There is no doubt that the pilgrimage to the pinnacle of the Holy Mountain is not for the faint of heart. All too often, it is the most confident who are overwhelmed when they realise that they must commit to an arduous apprenticeship. Unwilling to face some harsh truths about themselves they make haste, literally sprint to the conveniently positioned portal that takes them back on a conveyor belt to the industrial, technological, information obsessed world they know. It is all they have known. It is where they feel safest.

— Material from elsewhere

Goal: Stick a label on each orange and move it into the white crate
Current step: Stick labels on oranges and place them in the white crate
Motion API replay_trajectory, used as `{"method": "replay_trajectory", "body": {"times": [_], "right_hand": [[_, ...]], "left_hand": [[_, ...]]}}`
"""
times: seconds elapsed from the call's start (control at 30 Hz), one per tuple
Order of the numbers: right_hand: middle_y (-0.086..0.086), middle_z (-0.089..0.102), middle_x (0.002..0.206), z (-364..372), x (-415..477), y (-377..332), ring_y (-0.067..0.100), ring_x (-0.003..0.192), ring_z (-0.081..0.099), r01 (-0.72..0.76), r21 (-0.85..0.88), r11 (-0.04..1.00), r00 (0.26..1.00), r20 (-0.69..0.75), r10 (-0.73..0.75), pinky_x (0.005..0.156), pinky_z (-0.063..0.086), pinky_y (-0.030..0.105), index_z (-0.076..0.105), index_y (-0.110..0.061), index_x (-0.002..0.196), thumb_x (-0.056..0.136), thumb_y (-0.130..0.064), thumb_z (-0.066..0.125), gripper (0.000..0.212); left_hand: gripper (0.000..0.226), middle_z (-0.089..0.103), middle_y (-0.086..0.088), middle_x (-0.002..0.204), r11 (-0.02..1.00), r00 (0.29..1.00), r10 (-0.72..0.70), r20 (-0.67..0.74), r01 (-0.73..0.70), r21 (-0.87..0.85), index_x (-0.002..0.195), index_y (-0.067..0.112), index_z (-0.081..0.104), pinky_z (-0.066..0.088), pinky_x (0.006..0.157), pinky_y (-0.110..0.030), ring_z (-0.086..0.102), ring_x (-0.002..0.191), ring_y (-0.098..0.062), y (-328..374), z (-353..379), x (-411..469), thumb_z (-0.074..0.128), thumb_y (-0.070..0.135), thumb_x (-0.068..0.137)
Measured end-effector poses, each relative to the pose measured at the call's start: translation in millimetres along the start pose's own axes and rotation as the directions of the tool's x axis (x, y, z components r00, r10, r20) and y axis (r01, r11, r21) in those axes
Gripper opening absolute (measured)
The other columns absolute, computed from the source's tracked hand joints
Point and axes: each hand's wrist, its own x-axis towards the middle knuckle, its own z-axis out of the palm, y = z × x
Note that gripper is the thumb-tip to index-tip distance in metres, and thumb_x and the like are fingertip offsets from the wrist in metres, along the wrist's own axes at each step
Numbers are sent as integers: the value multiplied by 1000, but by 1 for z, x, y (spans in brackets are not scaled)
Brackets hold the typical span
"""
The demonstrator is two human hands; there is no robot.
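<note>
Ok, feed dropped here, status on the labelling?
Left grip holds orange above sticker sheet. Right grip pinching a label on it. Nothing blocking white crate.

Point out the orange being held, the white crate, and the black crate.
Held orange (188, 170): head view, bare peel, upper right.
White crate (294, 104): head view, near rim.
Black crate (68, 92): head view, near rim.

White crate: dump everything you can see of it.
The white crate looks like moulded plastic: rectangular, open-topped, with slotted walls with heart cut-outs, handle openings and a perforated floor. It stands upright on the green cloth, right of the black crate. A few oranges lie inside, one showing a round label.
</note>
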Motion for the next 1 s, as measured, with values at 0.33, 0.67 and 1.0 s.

Those who make it to the Lemurian Abbey, a small monastic hermitage in a wooded sanctuary, make the most of the beauty and solitude, of a place that has been home to Priestesses for millennia. Invariably they savor the writings and art of those who have stayed before them, quickly take advantage of the humble accommodation that is made available for their stay.

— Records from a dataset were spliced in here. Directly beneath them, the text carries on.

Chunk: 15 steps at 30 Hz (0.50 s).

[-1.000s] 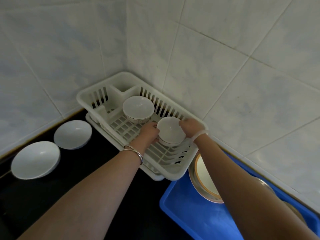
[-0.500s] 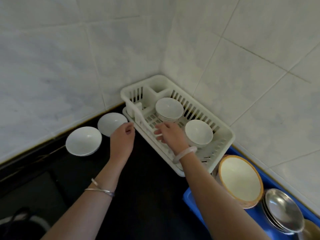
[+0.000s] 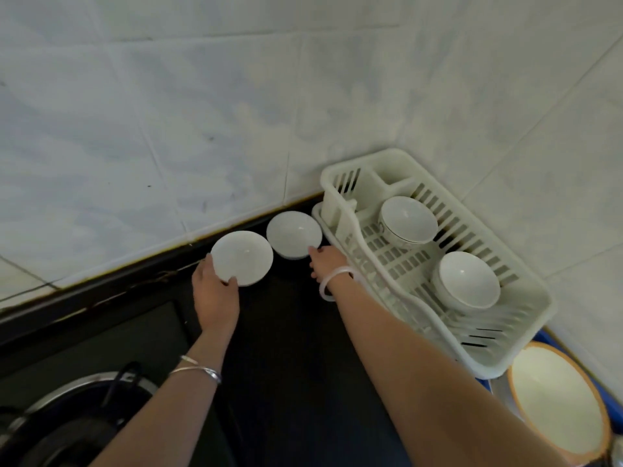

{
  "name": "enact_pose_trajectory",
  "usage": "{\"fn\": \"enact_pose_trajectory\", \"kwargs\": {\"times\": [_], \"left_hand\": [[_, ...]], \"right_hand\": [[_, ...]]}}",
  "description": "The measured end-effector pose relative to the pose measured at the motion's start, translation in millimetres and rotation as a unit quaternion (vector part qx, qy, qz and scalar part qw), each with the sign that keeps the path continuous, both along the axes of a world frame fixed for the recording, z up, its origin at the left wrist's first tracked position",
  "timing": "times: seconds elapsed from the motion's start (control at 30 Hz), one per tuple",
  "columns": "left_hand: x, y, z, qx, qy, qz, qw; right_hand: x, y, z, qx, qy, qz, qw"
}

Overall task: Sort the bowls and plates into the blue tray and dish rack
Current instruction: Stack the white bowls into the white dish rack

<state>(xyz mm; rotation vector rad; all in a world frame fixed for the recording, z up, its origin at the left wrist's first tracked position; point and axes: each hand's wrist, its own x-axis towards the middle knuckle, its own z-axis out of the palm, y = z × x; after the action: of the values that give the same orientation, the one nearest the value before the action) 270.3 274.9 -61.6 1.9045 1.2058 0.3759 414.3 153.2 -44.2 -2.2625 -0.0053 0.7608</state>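
My left hand (image 3: pixel 215 298) grips the left bowl (image 3: pixel 242 257) with curled fingers on the desk (image 3: pixel 296 332); my right hand (image 3: pixel 326 262) touches the right bowl (image 3: pixel 293 234), and I cannot tell its fingers' state.

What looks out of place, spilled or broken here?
Nothing stands out. The far rack bowl and near rack bowl sit upright in the dish rack. The left hand grips the left counter bowl; the right hand touches the right counter bowl. No spills or chips show.
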Motion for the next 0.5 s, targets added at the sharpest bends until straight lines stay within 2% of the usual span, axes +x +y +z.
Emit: {"fn": "enact_pose_trajectory", "kwargs": {"times": [0.1,0.23,0.33,0.5], "left_hand": [[3.3,8.5,-7.8,-0.143,-0.057,0.055,0.987],[1.5,8.6,-12.4,-0.306,-0.172,0.112,0.930],[1.4,11.8,-13.2,-0.354,-0.202,0.123,0.905],[-0.4,17.4,-14.6,-0.385,-0.212,0.126,0.889]], "right_hand": [[4.7,9.9,-8.1,0.016,0.025,-0.040,0.999],[7.8,13.7,-11.2,0.103,0.073,-0.134,0.983],[10.4,8.1,-7.5,0.135,0.065,-0.169,0.974],[5.8,2.5,11.9,0.200,0.052,-0.166,0.964]]}}
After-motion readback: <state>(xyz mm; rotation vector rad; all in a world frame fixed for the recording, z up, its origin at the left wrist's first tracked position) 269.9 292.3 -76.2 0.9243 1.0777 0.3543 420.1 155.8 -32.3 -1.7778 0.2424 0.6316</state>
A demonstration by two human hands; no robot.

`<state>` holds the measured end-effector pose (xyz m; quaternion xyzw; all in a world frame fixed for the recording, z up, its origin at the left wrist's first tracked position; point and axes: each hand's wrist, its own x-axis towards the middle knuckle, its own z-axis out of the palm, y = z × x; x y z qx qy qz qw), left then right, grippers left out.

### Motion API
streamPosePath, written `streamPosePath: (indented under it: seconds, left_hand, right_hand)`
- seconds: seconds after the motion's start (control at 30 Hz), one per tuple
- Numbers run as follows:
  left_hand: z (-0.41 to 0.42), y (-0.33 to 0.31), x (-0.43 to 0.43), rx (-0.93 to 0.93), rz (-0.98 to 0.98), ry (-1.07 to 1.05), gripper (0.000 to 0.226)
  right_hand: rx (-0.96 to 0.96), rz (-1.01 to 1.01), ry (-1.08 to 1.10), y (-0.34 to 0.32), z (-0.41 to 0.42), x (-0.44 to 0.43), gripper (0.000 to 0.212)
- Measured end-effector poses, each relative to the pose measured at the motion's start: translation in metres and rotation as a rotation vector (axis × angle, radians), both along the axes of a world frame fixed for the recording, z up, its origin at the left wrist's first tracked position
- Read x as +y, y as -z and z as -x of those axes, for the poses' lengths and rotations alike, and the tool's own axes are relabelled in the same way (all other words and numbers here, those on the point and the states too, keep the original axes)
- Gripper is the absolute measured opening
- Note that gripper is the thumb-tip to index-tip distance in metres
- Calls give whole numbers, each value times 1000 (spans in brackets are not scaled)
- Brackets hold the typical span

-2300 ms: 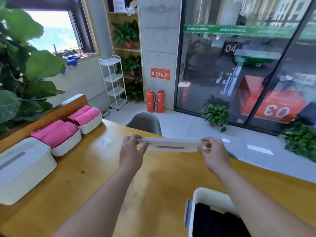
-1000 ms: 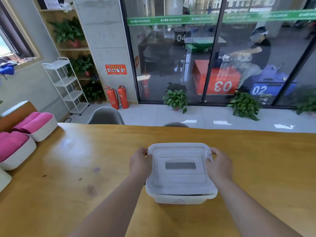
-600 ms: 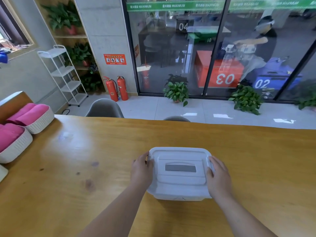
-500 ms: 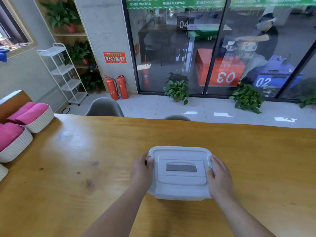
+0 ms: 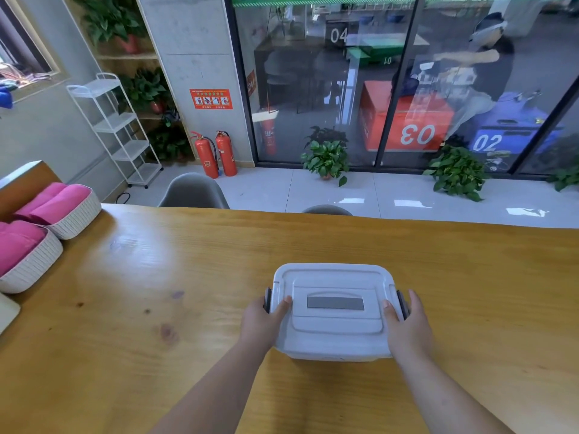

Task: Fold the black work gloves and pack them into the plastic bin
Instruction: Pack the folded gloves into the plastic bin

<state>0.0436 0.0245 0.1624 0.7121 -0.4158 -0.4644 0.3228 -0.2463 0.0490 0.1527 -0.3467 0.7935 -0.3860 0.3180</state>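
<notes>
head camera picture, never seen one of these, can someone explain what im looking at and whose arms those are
There is no machine here. A person wears a wide-angle camera on the head, looking forward and down, so the two bare arms are the wearer's own. The left hand and right hand press on the two sides of a white plastic bin with its lid on, next to the dark side latches. The bin stands on a wooden table. At the table's left edge sit two white baskets filled with pink rolled cloth. No black gloves can be seen now. Beyond the table are chairs, potted plants, two red fire extinguishers and a glass wall.
</notes>
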Motion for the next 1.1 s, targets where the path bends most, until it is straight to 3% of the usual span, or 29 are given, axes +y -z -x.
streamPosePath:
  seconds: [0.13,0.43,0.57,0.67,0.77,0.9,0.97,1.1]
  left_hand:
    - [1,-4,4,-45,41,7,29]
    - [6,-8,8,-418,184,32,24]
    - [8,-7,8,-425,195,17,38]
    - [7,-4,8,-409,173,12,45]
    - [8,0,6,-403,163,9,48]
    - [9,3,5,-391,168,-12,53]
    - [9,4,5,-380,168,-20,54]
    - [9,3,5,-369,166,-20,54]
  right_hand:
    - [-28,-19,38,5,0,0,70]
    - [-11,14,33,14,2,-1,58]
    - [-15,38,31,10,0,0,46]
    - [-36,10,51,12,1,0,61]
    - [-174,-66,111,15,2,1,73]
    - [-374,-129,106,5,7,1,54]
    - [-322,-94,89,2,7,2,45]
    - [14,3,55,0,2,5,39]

I wandered slowly through the abbey grounds smelling the musky scent of the flowers and bushes as I did so, and hugging a tree here and there. The grounds would be considered by some as overgrown and untidy. True, they weren’t the manicured gardens one might expect. But they exuded a wild beauty that did justice to the abbey itself. The structure soared skyward, its spires punching holes in the fluffy white clouds that drifted slowly across the sky, their shadows following like puppy dogs on the ground.

Wood Nymph – Vi Jones

an ornate setting
of pale wood and wrought iron
under over latticework woven, melded, beaten
into submission by a heavy hand
exposed to elements and its patina softens
to green.
roughly hewn roses nestled among
fine detail, the work of a tradesman
and an artisan.
there are gaps where the sunlight
reaches through and lovingly caresses
my notebook
though the chill wind cuts an unforgiving
path through the sycamore
overhead and I shiver
beneath my borrowed serge.
my mind witters during this
contemplative seclusion, prayers not yet
fully formed but trivial thoughts –
butterflies which dance from one
merry bud to another.

I had no clear idea of what monastic life entailed. I’d rarely set foot inside a Church and knew little about organised religion. Instead, I harboured romantic visions that Monasteries were places where medieval scribes produced illuminated manuscripts like The Book of Kells. Hildegard of Binger, the German nun of the middle ages, had always fascinated me. She was reputed to a migraine sufferer as was I. Scholars wrote treatises linking her written accounts of mystical visions with the physical and mental disturbances associated with migraine. Beyond that, Hildegard’s range of accomplishments was awe inspiring. She composed music, was a skilled herbalist and wrote on the medical use of plants of plants, animals and stones as well as on religious matters. She illustrated her manuscripts with beautiful paintings that glowed with luminous reds, blues and gold. Recently I had discovered that she was quite possibly the first woman to write a description of female orgasm.